Nor is insect culture an environmental panacea. Bugs seem to be everywhere, and could potentially feed many more people than they do; but gathering marketable quantities of a given species tends to crash its populations. Insects can be farmed, but then they need something to eat, and the footprint of entomophagy tends to expand and soak up more and more energy. Better to eat plants directly than cycle them through animals, even tiny animals.

Hunter includes several recipes. "The first step for the would-be insect chef," she warns, "is to acquire insects" (133). Again, there may seem no lack of certain insects in season, but the ones that live in proximity to humans may well have been sprayed with toxins by people less enthusiastic about that proximity. And mail-order bugs, as noted, may be dried out and tasteless.
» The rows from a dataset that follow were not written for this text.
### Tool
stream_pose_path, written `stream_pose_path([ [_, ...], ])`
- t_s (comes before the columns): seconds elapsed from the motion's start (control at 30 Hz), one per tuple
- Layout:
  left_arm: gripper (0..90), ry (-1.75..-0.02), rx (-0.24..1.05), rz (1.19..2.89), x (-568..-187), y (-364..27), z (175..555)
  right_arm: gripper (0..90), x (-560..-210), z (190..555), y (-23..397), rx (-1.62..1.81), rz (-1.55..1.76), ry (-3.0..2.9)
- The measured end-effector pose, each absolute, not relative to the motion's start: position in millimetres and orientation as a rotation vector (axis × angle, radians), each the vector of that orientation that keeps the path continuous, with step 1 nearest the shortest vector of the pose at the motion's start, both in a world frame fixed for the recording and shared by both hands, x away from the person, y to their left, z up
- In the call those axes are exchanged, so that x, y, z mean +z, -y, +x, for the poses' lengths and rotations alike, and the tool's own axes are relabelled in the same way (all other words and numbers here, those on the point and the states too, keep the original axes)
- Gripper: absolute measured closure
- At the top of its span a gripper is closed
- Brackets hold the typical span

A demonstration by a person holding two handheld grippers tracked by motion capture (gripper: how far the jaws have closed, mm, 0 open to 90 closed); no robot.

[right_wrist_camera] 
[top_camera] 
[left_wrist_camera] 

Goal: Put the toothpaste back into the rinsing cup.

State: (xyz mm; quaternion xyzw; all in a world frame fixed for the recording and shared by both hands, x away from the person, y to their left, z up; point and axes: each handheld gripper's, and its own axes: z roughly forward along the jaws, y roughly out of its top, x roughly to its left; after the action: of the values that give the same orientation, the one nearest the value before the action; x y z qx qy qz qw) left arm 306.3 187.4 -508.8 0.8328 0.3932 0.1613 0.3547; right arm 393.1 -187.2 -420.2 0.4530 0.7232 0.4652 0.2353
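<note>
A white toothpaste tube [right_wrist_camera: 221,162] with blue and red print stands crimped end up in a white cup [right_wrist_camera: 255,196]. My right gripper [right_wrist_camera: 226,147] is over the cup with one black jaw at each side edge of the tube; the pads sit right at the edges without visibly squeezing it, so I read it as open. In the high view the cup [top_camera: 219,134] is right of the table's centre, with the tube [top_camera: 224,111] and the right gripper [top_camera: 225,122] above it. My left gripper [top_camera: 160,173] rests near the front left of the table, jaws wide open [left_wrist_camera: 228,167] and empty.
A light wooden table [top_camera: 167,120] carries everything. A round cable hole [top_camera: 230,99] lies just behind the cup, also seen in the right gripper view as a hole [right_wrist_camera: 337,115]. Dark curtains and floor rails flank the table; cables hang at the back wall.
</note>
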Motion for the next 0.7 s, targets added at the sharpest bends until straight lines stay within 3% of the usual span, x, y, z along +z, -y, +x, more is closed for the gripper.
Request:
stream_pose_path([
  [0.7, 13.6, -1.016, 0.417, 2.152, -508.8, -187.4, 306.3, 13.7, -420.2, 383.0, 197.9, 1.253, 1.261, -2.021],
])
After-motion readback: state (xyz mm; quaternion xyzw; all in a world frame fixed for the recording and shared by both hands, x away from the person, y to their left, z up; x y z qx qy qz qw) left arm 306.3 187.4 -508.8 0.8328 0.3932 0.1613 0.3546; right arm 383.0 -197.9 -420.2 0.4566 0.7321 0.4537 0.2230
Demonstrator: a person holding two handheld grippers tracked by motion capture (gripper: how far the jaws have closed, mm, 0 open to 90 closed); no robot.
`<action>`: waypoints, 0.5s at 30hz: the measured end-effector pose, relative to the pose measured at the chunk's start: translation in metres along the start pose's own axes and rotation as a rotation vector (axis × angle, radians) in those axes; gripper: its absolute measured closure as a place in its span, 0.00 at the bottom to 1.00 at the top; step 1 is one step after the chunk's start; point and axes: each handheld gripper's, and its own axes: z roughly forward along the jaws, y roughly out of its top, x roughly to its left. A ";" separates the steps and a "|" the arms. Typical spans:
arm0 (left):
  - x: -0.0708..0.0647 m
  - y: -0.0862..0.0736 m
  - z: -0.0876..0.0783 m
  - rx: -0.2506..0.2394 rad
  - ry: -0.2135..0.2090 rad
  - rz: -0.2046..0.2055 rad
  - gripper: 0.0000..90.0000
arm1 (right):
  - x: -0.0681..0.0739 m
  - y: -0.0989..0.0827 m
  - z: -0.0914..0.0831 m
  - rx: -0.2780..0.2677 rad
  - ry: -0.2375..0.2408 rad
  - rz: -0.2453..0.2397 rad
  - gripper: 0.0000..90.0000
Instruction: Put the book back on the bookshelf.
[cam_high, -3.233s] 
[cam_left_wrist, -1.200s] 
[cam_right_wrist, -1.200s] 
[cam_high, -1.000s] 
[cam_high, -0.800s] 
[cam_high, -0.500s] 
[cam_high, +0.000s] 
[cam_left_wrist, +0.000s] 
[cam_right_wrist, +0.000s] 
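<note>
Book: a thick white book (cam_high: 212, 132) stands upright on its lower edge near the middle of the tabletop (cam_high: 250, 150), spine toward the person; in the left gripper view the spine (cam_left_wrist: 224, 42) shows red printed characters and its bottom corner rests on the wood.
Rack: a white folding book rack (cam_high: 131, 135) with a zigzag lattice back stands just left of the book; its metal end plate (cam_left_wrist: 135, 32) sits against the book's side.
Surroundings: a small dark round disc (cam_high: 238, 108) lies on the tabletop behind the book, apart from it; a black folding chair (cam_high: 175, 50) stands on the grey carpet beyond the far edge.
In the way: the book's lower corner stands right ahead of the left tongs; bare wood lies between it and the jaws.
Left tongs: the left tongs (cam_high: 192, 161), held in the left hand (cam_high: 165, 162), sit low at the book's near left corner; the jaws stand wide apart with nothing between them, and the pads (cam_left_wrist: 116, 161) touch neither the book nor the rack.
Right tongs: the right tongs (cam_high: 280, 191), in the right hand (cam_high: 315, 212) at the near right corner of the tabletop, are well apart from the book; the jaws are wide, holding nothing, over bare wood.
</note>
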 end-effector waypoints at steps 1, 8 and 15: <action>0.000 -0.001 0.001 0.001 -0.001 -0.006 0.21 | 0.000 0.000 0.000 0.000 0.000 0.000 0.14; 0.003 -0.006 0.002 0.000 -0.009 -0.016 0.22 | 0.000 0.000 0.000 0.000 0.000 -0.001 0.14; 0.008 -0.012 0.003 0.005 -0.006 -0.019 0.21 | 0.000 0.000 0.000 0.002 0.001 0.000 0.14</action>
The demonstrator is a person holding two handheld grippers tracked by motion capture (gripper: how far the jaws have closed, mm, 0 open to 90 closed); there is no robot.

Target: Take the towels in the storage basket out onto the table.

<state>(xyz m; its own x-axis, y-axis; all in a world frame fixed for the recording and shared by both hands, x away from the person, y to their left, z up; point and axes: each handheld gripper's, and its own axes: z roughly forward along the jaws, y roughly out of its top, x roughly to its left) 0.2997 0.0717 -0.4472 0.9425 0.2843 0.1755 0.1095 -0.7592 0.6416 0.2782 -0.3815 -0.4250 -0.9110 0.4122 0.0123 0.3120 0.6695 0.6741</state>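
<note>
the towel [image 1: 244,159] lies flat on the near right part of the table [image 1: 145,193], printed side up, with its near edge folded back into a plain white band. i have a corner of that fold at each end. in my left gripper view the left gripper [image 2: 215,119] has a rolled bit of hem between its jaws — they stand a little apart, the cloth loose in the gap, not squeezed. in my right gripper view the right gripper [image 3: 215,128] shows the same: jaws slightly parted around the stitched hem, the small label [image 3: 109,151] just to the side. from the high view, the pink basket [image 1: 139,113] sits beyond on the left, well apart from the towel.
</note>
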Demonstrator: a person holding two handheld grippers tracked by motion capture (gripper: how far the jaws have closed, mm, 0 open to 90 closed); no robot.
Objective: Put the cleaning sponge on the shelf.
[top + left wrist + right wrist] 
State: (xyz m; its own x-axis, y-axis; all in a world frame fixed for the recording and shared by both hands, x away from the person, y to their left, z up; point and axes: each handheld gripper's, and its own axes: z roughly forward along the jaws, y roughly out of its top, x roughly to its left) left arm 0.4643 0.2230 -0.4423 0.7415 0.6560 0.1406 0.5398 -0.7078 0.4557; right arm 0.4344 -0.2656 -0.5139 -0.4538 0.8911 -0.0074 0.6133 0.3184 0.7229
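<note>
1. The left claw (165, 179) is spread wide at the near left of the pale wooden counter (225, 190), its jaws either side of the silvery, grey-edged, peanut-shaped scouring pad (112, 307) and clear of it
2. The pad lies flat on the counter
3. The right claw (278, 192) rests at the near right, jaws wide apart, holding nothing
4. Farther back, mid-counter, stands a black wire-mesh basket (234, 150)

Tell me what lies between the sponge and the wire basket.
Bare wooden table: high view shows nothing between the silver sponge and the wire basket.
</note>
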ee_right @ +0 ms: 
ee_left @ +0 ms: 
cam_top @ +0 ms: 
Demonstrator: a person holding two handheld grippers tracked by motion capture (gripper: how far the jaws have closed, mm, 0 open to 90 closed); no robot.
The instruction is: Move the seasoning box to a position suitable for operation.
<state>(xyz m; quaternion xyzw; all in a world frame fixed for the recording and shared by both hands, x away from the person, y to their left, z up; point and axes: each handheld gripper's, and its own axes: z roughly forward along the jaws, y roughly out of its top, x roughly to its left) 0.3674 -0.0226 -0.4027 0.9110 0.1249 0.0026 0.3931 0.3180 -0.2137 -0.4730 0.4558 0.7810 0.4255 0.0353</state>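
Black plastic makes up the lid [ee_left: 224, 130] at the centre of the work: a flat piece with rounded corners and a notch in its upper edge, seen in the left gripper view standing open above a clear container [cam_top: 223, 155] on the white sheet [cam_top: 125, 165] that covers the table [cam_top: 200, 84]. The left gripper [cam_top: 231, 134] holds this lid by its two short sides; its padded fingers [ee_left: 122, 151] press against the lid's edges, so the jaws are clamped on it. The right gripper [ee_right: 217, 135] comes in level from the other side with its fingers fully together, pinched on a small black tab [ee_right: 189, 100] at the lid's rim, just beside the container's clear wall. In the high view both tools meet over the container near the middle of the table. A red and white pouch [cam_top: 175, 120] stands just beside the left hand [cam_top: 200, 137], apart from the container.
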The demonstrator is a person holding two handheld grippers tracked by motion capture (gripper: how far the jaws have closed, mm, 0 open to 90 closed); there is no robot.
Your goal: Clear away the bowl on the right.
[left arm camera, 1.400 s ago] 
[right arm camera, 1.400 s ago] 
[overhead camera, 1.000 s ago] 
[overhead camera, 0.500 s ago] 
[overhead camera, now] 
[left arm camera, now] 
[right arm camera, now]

A famous Chinese dish is called "ants in the trees" because ground pork morsels look like ants climbing noodle branches. Hunter suggests making the ants literal, though the "trees" might be pretzels, or celery root whittled down to look like branches. Escamoles, ant brood, are her personal favorite, though unavailable outside Mexico. One can raise mealworms at home – many the owner of a pet lizard has done it – but Hunter suggests frying them up or incorporating them into cookies ("Never put insect foods before diners who are unaware," she cautions, 133). Hence a problem I've noted before: fried snacks and cookies are not nutritionally optimal. Bee brood and crunchy silkworms sound pretty tasty but are also hard to find in middle America. Meanwhile, "Thai Giant Water Bug Soup" sounds like something you'd send back with the waiter.

Hunter, Gina Louise. Edible Insects: A global history. London: Reaktion, 2021.